[Task to carry out]
Begin at the top of the records and copy each line exactly. The line containing "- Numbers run" is the last one to include.

[Excerpts from a dataset]

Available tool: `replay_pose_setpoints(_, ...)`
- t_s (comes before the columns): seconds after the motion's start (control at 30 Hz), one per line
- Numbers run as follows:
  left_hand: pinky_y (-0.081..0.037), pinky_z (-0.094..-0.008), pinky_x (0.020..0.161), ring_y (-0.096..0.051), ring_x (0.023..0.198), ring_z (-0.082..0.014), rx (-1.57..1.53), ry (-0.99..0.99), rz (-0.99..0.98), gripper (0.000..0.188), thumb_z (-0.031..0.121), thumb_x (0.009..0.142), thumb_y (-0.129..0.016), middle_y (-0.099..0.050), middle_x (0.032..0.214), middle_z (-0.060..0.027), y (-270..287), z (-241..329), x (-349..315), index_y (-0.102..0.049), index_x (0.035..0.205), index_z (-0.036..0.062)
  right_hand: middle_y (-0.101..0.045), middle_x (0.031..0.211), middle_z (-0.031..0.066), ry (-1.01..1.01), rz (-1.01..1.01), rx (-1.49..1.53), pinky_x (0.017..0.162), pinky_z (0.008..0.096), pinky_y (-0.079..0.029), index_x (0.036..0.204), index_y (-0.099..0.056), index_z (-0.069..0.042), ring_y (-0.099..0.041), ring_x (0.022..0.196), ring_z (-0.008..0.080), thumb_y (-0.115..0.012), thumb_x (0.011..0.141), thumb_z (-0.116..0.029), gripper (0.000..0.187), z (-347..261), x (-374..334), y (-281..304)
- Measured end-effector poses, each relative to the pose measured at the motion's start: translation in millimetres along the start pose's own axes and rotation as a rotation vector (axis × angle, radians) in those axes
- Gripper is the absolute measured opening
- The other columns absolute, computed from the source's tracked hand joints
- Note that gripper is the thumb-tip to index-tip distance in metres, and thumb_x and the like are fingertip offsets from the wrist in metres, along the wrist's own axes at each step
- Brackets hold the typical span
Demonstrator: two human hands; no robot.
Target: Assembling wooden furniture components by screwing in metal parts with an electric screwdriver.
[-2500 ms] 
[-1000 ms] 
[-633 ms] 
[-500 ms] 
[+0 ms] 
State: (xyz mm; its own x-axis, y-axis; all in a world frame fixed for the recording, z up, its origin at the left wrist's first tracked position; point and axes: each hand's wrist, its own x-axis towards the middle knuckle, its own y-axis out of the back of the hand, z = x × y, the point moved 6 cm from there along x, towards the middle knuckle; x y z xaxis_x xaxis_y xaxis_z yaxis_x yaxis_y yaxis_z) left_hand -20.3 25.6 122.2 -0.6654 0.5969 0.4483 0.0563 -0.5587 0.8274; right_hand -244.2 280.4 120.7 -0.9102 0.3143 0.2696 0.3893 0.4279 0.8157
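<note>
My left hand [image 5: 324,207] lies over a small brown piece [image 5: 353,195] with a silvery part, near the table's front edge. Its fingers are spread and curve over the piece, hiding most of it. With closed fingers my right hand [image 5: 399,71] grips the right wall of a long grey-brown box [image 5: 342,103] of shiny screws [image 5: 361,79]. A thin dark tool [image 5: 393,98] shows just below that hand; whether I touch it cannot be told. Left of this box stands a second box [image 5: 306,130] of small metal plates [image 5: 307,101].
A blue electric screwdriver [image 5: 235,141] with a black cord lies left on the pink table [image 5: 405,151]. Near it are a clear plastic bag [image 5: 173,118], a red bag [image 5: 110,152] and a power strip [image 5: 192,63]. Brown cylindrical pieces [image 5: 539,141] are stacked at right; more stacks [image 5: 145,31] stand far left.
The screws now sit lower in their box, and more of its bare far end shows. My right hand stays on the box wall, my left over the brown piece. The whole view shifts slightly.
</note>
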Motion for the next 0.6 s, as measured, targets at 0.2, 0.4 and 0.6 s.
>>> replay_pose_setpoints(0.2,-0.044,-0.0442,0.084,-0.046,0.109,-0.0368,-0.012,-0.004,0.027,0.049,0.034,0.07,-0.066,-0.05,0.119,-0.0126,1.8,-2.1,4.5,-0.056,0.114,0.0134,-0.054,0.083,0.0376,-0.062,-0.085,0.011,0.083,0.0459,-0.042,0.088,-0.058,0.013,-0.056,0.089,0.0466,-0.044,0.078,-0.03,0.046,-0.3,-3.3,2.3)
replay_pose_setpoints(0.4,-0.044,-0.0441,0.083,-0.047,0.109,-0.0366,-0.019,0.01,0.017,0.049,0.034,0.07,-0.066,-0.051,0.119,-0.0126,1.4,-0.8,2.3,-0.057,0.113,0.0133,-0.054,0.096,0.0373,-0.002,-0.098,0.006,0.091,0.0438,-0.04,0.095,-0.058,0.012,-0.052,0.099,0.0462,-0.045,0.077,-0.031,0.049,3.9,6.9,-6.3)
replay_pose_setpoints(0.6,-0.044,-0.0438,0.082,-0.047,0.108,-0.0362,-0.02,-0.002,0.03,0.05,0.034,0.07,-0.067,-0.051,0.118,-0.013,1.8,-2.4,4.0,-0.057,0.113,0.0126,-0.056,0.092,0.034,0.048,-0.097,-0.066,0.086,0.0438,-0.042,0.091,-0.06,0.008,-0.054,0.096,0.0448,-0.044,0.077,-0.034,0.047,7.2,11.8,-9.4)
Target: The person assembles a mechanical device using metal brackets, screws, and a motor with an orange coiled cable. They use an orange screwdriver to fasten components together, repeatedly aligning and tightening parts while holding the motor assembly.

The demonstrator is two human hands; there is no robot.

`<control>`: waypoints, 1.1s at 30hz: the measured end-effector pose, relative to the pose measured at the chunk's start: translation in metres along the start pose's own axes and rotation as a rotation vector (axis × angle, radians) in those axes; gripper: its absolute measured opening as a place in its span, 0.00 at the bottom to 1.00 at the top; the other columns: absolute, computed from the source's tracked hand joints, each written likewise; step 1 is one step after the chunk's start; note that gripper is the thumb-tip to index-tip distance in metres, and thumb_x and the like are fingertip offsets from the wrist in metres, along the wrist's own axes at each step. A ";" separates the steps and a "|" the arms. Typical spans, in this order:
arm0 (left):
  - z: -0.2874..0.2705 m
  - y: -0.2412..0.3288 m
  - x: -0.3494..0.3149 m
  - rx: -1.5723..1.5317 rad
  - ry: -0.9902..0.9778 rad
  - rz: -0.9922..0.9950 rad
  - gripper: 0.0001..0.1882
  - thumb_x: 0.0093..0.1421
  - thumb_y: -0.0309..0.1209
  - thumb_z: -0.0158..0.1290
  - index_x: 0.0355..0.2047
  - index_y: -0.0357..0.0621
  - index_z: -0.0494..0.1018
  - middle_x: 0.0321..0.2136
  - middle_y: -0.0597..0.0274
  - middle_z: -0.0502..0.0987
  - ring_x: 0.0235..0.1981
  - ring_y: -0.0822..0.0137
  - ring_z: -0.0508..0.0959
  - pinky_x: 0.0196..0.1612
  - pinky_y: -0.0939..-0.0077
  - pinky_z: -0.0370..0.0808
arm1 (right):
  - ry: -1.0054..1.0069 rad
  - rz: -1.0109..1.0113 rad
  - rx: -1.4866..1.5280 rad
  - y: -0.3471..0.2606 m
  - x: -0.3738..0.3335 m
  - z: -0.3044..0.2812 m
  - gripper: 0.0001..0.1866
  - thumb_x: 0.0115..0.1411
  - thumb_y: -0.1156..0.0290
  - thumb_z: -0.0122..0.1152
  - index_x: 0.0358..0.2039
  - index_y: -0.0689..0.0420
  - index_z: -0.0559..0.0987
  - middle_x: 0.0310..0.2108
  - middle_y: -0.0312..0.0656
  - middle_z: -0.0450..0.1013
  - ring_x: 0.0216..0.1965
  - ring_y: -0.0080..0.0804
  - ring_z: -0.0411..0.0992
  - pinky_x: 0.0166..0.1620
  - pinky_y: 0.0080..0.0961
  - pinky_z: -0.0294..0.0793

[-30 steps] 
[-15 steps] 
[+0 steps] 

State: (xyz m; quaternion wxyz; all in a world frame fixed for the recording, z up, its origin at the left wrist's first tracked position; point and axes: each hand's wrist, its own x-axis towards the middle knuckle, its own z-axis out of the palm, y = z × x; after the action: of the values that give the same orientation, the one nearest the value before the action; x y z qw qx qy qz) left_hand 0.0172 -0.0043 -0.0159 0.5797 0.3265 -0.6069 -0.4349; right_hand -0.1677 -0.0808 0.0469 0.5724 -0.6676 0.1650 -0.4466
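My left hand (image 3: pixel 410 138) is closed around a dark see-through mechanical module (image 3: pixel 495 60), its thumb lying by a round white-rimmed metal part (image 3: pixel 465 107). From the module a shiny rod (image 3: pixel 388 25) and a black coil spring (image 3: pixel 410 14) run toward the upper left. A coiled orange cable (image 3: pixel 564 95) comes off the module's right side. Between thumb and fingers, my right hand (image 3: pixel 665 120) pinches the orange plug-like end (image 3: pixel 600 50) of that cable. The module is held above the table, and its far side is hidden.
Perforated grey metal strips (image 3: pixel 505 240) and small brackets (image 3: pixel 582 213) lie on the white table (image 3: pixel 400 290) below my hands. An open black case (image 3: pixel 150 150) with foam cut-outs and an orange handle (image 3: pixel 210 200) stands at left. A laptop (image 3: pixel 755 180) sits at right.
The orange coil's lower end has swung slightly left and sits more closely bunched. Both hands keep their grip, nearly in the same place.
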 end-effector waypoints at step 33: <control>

[Reply to the task]
Available tool: `replay_pose_setpoints(_, ...)`
- t_s (comes before the columns): seconds after the motion's start (control at 30 Hz), one per line
- Numbers run as follows:

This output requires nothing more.